Exercise instructions>
Using the data below, return the stretch from the line that contains "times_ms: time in" through the line that contains "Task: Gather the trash", both included, exactly as it stands and nothing beyond it.

● ● ● ● ● ● ●

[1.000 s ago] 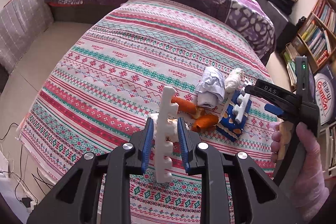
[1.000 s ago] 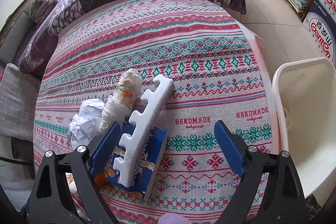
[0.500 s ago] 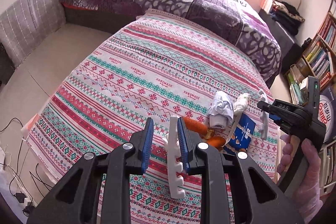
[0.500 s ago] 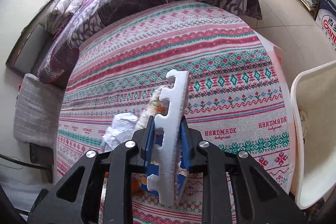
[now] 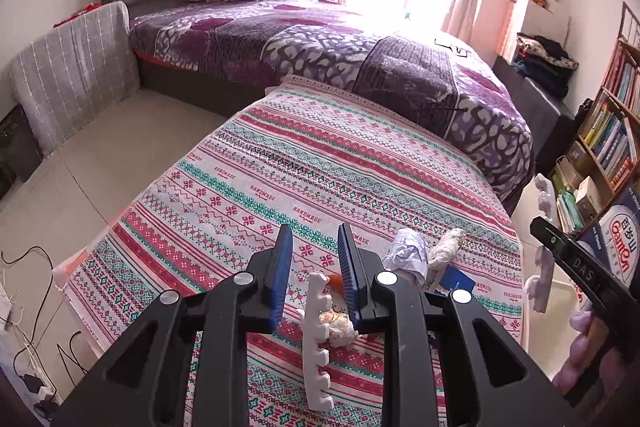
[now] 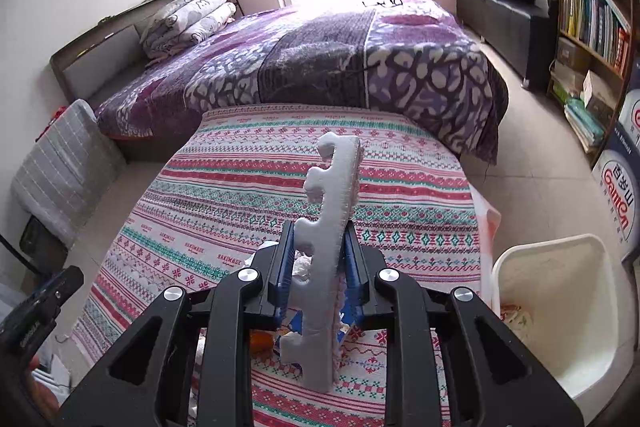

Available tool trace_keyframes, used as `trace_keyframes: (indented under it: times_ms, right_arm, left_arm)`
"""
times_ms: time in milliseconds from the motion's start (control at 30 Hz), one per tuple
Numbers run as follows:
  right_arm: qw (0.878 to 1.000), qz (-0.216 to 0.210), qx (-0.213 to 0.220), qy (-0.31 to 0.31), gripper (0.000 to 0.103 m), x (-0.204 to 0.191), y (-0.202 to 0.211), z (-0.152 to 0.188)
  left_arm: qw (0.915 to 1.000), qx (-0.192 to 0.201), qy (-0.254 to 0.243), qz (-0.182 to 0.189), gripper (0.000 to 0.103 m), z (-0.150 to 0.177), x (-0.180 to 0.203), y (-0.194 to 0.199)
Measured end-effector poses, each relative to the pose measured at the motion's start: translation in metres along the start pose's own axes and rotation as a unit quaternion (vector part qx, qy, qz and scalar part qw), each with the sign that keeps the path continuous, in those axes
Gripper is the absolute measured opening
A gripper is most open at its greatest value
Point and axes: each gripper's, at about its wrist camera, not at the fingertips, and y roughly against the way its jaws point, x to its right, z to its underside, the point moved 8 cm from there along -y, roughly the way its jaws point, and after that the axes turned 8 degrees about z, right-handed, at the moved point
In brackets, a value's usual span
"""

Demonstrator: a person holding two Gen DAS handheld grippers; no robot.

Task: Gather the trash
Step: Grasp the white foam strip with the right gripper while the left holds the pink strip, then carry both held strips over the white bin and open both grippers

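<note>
white notched foam strip [image 6: 328, 263] clamped in right tool [image 6: 316, 267]; left tool [image 5: 312, 263] empty, slightly apart.

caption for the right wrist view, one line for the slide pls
Right gripper clamps a notched white foam strip above the striped patterned cloth, white plastic bin at right.

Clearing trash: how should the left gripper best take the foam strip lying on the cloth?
Probably mid-strip, across its narrow width, from above: the foam strip lies flat, lengthwise in line with the open left gripper, its long edges facing the jaws.
</note>
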Motion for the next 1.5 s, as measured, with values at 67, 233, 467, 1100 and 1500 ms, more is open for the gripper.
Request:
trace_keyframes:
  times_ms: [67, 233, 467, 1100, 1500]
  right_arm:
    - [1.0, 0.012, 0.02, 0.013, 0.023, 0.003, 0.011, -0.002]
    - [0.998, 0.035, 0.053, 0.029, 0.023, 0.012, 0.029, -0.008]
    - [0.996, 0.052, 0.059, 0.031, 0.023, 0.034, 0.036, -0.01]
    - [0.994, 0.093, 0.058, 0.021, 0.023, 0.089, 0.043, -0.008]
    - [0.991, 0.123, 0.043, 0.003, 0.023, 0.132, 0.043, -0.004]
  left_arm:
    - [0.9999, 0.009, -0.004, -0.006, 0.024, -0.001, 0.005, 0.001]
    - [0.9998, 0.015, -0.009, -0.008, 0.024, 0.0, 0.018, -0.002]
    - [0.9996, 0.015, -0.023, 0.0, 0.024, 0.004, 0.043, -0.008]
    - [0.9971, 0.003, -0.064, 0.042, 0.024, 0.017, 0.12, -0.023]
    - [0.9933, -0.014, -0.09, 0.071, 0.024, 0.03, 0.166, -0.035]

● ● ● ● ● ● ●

Answer to this exercise>
times_ms: time in milliseconds from the motion's start (control at 30 Hz), one per tuple
Numbers run as follows:
  right_arm: qw (0.878 to 1.000), qz (-0.216 to 0.210), qx (-0.213 to 0.220), qy (-0.31 to 0.31), gripper (0.000 to 0.103 m), x (-0.204 to 0.191), y (-0.202 to 0.211), z (-0.152 to 0.188)
  left_arm: qw (0.915 to 1.000), qx (-0.192 to 0.201), qy (-0.254 to 0.243), qz (-0.182 to 0.189), gripper (0.000 to 0.103 m), z (-0.150 to 0.177), x (-0.180 to 0.203), y (-0.194 to 0.199)
Measured end-effector poses, each relative to the pose measured at the motion's start: translation in metres along the start pose's own axes and rotation as a unit quaternion (vector part qx, qy, qz and scalar part qw), each with the sign that keeps the path continuous, in those axes
Gripper is the absolute measured opening
A gripper is most open at its greatest value
Point and axes: each gripper's, at about its wrist camera, not at the fingertips, and y roughly against the way its jaws point, x to its right, z to its underside, the point moved 8 cm from there along -y, roughly the way its jaws point, and after that the axes turned 8 degrees about z, right-handed, at the moved point
In brackets, a value's usual span
"""

Demonstrator: a person holding two Gen DAS handheld grippers; no robot.

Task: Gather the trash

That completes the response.